Loyola University Chicago will host a symposium entitled “Slavery and Abolition: Then and Now” on Thursday, April 23, 2009.   The symposium’s organizers believe that to understand the rising epidemic of slavery and human trafficking in the twenty-first century global economy, one must comprehend the critical part slavery and slave-trading played in the rise of the first modern global economy (ca. 1500-1800).   In the same way, devising strategies to bring modern slavery to an end can benefit from studying the abolitionists of the past.

 

The world’s leading scholar of the slave trade and author of multiple award-winning publications, including The Slave Ship: A Human History, Professor Marcus Rediker, and the world’s foremost scholar on modern slavery and founder of the today’s largest abolitionist organization (Free the Slaves), Kevin Bales, will deliver keynote addresses for the symposium at 7pm in Galvin Auditorium, Sullivan Center, Loyola University Chicago Lakeshore Campus.

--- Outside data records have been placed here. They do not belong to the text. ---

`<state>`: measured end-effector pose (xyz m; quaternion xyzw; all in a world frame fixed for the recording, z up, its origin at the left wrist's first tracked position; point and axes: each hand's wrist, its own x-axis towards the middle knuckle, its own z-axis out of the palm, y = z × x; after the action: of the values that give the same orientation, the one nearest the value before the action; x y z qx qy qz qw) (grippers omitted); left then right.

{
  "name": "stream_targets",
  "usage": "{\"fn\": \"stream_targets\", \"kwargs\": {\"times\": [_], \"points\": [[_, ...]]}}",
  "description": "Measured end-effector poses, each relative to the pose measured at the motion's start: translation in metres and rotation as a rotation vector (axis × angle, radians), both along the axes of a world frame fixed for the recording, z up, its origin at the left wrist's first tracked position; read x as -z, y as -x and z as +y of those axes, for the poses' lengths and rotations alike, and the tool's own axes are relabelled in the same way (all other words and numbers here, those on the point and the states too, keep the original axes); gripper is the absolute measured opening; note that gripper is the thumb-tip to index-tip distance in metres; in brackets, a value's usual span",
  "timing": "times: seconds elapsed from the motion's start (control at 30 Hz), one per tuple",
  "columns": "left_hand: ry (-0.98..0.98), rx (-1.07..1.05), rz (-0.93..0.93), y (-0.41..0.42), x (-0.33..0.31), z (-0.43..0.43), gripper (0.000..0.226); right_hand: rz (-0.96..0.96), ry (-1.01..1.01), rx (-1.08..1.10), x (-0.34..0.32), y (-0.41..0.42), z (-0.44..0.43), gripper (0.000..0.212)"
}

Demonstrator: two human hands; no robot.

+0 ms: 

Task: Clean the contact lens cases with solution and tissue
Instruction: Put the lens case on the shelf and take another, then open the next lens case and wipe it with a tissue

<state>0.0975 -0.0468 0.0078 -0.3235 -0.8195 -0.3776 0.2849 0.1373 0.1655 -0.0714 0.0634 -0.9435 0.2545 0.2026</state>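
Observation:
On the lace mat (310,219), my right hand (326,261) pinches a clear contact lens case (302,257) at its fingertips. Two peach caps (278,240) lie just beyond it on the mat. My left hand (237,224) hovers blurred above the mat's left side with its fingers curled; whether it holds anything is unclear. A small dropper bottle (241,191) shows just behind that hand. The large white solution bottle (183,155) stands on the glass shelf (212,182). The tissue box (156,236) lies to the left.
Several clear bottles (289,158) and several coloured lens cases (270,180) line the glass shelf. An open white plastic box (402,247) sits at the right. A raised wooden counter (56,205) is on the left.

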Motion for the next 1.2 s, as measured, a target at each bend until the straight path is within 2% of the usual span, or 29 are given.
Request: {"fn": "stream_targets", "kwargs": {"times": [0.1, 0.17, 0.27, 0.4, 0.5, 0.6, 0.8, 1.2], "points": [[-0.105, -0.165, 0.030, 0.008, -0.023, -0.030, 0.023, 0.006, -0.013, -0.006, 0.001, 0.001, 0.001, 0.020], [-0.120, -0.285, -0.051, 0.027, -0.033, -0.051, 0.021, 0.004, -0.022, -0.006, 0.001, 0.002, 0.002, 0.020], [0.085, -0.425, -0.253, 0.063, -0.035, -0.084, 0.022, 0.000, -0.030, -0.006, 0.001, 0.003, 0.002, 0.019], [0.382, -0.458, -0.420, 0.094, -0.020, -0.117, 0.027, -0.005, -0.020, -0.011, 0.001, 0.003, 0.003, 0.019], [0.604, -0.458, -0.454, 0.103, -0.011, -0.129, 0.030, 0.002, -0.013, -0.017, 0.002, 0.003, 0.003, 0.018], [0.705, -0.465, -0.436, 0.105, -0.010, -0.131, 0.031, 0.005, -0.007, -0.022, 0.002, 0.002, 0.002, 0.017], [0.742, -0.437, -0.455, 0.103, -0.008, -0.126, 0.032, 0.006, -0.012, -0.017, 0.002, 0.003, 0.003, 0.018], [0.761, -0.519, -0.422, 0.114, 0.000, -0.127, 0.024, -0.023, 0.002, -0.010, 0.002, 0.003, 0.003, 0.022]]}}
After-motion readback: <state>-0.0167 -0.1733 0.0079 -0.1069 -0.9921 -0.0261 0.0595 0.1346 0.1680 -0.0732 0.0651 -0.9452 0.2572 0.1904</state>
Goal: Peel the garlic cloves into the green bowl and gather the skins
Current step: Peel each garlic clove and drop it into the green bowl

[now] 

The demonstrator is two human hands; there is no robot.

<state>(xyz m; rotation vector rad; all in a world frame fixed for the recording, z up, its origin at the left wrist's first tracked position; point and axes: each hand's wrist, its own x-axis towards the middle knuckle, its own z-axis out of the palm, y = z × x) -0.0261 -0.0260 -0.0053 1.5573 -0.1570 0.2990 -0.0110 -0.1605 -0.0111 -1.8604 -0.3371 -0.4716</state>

Located on the fourth floor of the new Richard J. Klarchek Information Commons, daytime panels will begin at 10am and will feature prominent scholars, activists, and community members who are working to combat human trafficking and are studying the problem of slavery then and now.

 

Brief biographies of the speakers are included below.

 

We ask that non-Loyola students make a $1 donation to the Loyola chapter of Invisible Conflicts, the leading student organization on campus devoted to the modern abolitionist struggle.

 

Loyola's Lakeshore Campus is located at 6525 N. Sheridan Rd., Chicago, IL. 60626. Loyola University is off the "Loyola" stop on the Redline and Bus #147 or #151 Kenmore Ave. stop. Paid garage and limited street parking are available. Directions to on-campus locations will be posted. 

 

Please contact Professor John Donoghue, Department of History, Loyola University Chicago with any questions. (jdonoghue@luc.edu).

 

Thank you for your time and consideration and we hope you will join us on Thursday, April 23.

 

Sincerely, 

Loyola University Chicago Slavery and Abolition Symposium Committee  

 

 

 

 

 

 

Speaker Biographies

Marcus Rediker is the author of five award-winning books, most recently The Slave Ship: A Human History, which garnered the $50,000 George Washington Book Prize, sponsored C.V. Starr Center for the Study of the American Experience.  While one of America’s foremost historians of colonial America and the early modern Atlantic world, Professor Rediker has also been active in a variety of social justice and peace movements, most recently in the worldwide campaign to abolish the death penalty.  Currently a visiting professor at Cornell University, he is also Professor of History at the University of Pittsburgh.

 

Kevin Bales is the world’s leading authority on modern slavery and is also president of Free the Slaves, the U.S. affiliate of today’s largest abolitionist group, Anti-Slavery International. The United Nations, the United States, the United Kingdom, and governments the world over have turned to Professor Bales for guidance on combating human trafficking and modern slavery.  The author of many works on modern slavery and abolition, his 1999 book, Disposable People: New Slavery in the Global Economy, was nominated for the Pulitzer Prize.  Kevin Bales is Professor Emeritus of Roehampton University, London.

 

Katherine Kaufka, one of the country’s leading advocates for victims of child trafficking, is the former Director of the National Immigrant Justice Center and serves now as Executive Director of the International Organization for Adolescents (IOFA). She has testified before the Illinois Legislature and United States Congress on the growing problem of human trafficking.   Ms. Kaufka returned at the beginning of April from Kosovo, where she served on a Department of Justice mission to educate and train Eastern European governments on best practices regarding the struggle against the modern slave trade.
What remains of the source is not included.